JOHN DONNE: POR QUEM OS SINOS DOBRAM?As grandes preocupações do ser humano nos dias de hoje são o desejo e a vontade de querer ter. Aliás, é Gabriel Marcel que fala sobre a vontade do ter em detrimento da do ser. Em tempos de modernidade líquida – para usar uma expressão baumaniana – o ter predomina sobre o ser. O imediatismo, o desejo de estar em evidência angustiam o ser humano, uma vez que vive na esperança de que a sorte mude seu destino e de que a fortuna bata à sua porta. Viver assim não é uma escravidão? Contrário a toda essa via negativa de aceitação da finitude, coloco como paradigma o nome do poeta John Donne. Paradigma não é uma palavra que se apresenta aqui por acaso, ela tem toda uma razão de aqui estar, pois J. Donne, ou seja, sua vida encarna toda a via positiva da aceitação de forma cabal. Esperança é uma palavra mística, que calha bem quando aplicada a J. Donne. Mas antes de falar sobre o poeta inglês, faço uma pequena digressão para contextualizar melhor: quando disseram a Mark Twain que o mundo estava chegando ao fim, ele teria respondido: – “Ótimo! Podemos viver sem ele”. John Donne poderia ter dito como Twain sobre esse mundo; no entanto, o poeta inglês conviveu com suas desgraças triunfantemente.
John Donne 
John donne (1572-1631) foi um poeta e pastor anglicano nascido em londres. além da densa obra poética, produziu ensaios críticos. a poesia de donne influenciou alguns autores do romantismo.
Sob os ares da Londres elisabetana, viveu J. Donne.
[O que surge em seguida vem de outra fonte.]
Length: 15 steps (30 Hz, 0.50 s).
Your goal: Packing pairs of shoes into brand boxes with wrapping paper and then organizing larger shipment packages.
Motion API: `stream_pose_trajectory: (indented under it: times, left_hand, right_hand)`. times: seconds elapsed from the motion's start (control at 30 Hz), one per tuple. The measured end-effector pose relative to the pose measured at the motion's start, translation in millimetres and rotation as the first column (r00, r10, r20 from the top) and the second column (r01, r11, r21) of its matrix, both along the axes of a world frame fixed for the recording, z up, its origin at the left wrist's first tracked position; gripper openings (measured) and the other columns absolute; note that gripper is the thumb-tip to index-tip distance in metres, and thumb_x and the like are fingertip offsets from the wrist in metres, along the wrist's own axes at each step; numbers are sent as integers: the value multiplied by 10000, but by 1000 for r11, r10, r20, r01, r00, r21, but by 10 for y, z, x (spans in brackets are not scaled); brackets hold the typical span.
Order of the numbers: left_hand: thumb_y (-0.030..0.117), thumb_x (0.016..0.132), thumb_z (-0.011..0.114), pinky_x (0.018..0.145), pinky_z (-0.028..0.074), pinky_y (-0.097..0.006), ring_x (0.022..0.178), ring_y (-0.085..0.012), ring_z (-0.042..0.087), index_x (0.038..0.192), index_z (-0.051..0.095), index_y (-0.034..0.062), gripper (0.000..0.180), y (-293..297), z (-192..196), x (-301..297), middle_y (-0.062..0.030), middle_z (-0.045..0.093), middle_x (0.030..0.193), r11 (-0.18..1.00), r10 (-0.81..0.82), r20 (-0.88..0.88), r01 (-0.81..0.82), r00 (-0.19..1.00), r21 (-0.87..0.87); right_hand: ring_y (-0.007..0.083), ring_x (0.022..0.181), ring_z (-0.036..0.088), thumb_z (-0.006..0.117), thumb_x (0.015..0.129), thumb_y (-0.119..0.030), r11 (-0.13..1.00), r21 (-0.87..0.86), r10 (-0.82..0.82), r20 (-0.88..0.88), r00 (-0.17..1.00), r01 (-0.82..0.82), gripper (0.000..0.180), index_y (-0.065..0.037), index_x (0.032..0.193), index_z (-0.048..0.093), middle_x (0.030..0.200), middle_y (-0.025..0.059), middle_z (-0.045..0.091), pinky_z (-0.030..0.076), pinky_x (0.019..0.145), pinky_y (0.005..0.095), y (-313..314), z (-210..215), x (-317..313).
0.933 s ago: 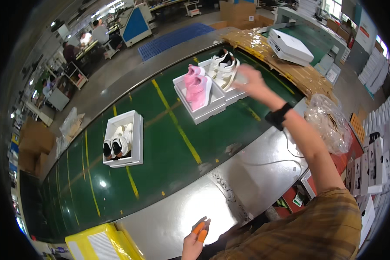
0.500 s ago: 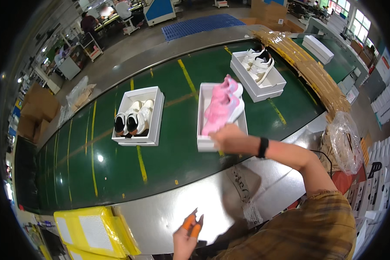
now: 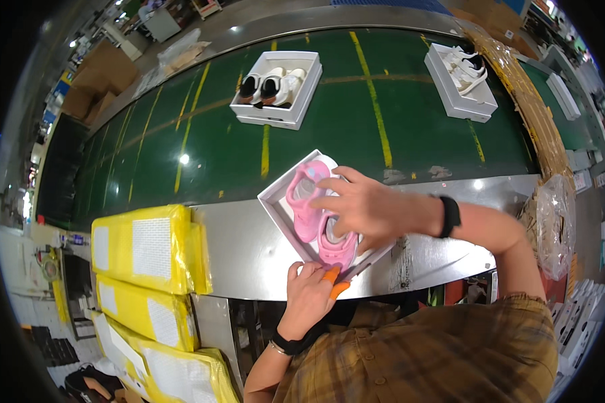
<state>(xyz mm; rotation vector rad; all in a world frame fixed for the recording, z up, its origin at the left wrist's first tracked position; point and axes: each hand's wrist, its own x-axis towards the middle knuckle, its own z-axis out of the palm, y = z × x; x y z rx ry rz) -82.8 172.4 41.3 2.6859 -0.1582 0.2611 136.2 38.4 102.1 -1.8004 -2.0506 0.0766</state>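
Observation:
A pair of pink sneakers (image 3: 307,216) lies side by side in a white shoe box (image 3: 273,201), which sits tilted at an angle on the metal ledge in front of me. Over the sneakers, my right hand (image 3: 366,208) reaches in from the right with fingers spread, touching their upper parts. My left hand (image 3: 309,293) grips the near corner of the box, orange covers on two of its fingers. Part of the nearer sneaker and the box's right side are hidden beneath my right hand.
On the green conveyor belt (image 3: 329,134) stand two more open boxes, one box (image 3: 269,115) with white-and-black sneakers, another box (image 3: 460,104) with white shoes at far right. Yellow-wrapped packs (image 3: 148,248) are stacked left. Taped cardboard (image 3: 517,87) edges the belt's right end.
The box with the pink sneakers has come off the belt toward me onto the metal ledge and turned. My left hand has moved up to its near corner; my right hand now lies over the sneakers.

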Motion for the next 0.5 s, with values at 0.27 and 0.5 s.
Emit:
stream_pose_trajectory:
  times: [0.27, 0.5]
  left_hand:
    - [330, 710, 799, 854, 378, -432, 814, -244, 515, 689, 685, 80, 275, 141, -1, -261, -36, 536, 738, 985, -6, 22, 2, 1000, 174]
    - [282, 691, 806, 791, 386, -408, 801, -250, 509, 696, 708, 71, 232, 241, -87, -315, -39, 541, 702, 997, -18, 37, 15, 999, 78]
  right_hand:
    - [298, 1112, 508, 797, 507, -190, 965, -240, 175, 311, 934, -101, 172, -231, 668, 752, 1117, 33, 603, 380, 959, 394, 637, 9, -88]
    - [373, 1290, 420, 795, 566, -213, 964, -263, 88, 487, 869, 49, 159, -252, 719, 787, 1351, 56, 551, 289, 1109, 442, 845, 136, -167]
W. Shakespeare, seu contemporâneo, já havia alcançado notoriedade invejável. A peste negra assolava e vitimava os londrinos, desafiando a medicina da época. Seu rastro epidêmico de morte vitimou 40 mil pessoas. Nas ruas de Londres, a peste bubônica foi pretexto para profetas desatinados anunciarem o apocalipse. Donne não escapou. Também adoecera. Os médicos diagnosticaram sua enfermidade, erradamente, como peste; no entanto, sua doença foi uma febre com erupções cutâneas similares ao tifo. Fora posto em quarentena por causa disso. Por seis semanas esteve no limiar da morte. É aí, por meio de seu suplício, que nasce Devoções (Devotions), obra que o coloca, como já dissemos, ao lado de John Milton, como o maior poeta da Inglaterra.
Meditação 17, sobre o significado dos sinos da igreja, é passagem mais famosa de Devoções e, também, uma das mais cultuadas da literatura inglesa. A inspiração dos versos desta Meditação veio quando Donne ouvia da janela de seu quarto o toque dos sinos. Era o anúncio de que um vizinho seu havia morrido de peste bubônica. Essa percepção o levou a compreender que aquilo era um duro lembrete da finitude humana. Eis um trecho da celebrada passagem:

“Nenhum homem é uma ilha, completa em si mesma; todo homem é um pedaço do continente, uma parte da terra firme. (...)

A morte de qualquer homem diminui a mim, porque na humanidade me encontro envolvido; por isso, nunca mandes indagar por quem os sinos dobram; eles dobram por ti.”